Work to be completed:
From the entries below, pull out each line where "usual" appears.

Stored records:
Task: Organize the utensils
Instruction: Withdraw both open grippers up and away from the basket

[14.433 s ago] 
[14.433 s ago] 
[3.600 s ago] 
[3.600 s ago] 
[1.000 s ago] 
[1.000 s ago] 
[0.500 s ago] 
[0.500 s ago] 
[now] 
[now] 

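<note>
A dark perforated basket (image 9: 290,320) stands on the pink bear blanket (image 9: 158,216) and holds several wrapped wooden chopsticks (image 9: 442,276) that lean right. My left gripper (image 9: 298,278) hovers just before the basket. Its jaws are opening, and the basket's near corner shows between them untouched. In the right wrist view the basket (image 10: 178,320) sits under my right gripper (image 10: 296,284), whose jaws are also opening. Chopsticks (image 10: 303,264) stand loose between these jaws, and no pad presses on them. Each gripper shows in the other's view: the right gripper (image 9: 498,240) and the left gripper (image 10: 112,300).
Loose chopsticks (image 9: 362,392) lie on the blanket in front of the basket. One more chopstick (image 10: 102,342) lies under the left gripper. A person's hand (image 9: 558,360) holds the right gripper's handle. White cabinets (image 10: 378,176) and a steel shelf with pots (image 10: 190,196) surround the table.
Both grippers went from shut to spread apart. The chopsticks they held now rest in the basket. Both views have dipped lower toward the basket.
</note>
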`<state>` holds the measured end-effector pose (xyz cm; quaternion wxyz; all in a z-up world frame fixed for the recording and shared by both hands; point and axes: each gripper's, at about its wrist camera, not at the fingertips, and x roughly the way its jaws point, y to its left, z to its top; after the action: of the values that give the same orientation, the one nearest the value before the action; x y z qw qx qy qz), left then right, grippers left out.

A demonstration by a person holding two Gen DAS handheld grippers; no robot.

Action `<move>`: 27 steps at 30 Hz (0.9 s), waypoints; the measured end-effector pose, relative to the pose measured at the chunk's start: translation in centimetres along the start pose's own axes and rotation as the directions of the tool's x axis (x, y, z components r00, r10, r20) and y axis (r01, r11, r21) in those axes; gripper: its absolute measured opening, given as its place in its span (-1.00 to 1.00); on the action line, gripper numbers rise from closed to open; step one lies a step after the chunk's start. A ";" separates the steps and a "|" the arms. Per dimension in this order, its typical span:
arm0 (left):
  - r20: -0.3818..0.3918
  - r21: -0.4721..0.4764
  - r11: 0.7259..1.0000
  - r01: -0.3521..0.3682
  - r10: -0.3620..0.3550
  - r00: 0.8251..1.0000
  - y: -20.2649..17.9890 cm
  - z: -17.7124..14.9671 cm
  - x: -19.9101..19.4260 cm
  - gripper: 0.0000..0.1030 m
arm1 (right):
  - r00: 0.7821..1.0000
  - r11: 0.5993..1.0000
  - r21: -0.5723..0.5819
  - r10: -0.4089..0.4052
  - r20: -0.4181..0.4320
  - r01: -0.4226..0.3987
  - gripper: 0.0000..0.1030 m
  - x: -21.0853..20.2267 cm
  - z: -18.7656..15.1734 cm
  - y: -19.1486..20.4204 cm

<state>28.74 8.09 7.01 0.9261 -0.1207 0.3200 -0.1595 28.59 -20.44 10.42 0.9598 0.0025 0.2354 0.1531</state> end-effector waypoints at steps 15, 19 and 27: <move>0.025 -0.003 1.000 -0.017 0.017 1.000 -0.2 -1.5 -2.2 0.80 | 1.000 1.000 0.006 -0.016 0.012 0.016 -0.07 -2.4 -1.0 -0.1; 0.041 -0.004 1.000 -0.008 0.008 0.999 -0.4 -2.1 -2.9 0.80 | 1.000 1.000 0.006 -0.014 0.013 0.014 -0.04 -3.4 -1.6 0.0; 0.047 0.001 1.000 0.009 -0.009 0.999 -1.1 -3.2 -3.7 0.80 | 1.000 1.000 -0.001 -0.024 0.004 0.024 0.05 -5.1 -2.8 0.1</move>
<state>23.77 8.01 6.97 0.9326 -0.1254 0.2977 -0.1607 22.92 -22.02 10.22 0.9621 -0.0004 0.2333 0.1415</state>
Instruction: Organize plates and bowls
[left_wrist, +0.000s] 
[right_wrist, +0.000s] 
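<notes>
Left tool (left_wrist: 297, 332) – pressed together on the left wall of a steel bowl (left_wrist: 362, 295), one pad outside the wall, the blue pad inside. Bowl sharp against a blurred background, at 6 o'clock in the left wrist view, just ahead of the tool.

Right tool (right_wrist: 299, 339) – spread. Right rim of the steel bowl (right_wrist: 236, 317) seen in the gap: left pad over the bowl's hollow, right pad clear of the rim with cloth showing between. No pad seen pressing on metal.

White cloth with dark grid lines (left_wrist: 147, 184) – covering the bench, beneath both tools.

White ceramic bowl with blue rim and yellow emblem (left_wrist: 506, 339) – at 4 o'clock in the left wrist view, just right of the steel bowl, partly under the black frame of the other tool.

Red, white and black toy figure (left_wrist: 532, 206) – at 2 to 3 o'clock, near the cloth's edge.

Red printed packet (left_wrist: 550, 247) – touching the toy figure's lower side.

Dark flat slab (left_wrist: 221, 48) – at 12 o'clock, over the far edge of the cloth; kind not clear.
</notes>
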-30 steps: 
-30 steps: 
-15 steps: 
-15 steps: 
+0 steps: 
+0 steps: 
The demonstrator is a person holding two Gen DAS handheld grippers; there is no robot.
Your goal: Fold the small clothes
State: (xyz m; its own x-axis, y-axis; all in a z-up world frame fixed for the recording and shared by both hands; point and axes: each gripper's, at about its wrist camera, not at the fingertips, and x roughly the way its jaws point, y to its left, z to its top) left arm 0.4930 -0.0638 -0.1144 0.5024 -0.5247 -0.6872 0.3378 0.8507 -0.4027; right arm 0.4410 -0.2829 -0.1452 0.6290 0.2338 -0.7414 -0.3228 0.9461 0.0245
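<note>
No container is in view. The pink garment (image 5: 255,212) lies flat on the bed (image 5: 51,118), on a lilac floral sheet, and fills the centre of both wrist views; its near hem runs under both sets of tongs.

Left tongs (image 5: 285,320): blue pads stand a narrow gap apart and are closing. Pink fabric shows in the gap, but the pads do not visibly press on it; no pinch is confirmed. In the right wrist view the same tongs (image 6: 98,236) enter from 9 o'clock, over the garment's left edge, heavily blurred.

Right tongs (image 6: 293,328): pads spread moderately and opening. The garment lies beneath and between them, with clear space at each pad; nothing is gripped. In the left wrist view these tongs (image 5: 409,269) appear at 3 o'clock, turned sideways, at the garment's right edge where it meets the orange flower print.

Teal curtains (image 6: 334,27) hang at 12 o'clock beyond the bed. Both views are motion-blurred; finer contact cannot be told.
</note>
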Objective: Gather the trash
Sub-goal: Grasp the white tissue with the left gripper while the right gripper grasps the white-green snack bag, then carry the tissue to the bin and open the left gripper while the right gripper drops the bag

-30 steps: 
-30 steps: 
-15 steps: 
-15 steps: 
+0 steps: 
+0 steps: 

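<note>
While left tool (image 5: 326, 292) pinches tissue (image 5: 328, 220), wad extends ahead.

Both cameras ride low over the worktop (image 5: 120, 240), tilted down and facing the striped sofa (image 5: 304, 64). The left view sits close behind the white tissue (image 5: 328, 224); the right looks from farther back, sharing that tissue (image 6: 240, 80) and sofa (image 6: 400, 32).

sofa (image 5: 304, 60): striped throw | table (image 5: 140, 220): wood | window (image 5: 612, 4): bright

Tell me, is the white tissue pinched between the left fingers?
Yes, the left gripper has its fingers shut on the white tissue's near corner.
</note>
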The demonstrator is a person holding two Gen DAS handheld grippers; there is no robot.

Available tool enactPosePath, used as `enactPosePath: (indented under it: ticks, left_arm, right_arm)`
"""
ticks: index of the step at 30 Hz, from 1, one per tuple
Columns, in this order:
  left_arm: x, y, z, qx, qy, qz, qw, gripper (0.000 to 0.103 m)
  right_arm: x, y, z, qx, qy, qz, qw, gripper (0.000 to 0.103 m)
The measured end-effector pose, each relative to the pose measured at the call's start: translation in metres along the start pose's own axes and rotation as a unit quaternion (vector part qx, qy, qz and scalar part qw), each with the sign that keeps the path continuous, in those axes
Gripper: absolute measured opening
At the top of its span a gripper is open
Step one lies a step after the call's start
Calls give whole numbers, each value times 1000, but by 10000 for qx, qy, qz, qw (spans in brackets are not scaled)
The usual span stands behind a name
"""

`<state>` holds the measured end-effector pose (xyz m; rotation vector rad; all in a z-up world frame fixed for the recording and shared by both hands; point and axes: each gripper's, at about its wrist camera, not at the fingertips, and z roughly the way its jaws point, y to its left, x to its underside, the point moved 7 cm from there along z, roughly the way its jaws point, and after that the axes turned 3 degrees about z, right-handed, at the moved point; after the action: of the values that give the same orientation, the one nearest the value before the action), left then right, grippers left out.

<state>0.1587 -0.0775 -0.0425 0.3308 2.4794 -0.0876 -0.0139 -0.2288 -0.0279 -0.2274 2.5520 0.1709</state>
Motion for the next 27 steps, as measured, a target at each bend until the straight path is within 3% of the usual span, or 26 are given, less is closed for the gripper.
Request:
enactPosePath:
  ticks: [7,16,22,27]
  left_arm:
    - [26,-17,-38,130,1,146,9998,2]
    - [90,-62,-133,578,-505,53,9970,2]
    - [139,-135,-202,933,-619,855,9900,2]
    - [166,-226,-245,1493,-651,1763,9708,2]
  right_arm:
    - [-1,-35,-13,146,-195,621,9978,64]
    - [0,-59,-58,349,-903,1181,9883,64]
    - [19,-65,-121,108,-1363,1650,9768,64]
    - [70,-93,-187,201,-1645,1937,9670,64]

Task result:
The usual span stands behind a name
Motion for the next 27 steps, as measured, a target at each bend until the straight path is within 3% of the usual span, or 26 are given, less is closed for the gripper.

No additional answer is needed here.